Task requirements: Keep only the lines from the top of the listing through the one with "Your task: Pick", and reproduce them unaltered.

Given information:

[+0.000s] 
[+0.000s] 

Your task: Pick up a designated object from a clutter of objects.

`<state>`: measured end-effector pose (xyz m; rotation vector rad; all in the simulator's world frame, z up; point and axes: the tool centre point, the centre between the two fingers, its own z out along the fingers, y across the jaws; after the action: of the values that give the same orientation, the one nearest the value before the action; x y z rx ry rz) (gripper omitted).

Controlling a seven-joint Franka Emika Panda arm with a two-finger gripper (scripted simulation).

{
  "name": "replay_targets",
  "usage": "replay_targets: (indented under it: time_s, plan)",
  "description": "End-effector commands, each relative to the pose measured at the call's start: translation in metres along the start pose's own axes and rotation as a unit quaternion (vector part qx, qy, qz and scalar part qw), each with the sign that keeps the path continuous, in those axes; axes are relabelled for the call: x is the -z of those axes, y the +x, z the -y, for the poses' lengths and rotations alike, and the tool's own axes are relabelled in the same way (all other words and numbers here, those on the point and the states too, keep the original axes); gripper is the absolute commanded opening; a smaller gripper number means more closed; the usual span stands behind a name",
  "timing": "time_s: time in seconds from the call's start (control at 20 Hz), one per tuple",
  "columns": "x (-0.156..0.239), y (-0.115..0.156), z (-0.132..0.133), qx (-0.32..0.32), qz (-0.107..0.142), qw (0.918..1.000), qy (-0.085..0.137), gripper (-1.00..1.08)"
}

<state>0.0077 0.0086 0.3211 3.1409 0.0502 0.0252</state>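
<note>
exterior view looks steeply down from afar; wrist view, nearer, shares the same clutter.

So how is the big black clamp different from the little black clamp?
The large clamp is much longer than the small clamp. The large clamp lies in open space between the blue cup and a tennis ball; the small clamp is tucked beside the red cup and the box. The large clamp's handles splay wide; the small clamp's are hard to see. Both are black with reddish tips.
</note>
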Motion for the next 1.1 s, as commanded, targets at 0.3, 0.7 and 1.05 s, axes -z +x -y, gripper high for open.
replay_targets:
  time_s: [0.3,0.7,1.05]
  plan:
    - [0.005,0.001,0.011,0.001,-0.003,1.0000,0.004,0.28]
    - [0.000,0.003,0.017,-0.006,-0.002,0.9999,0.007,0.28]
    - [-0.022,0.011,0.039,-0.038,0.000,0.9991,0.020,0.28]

Task response:
[+0.000s] 
[+0.000s] 

Your task: Pick up a designated object from a clutter of objects.

Work on this exercise has concluded.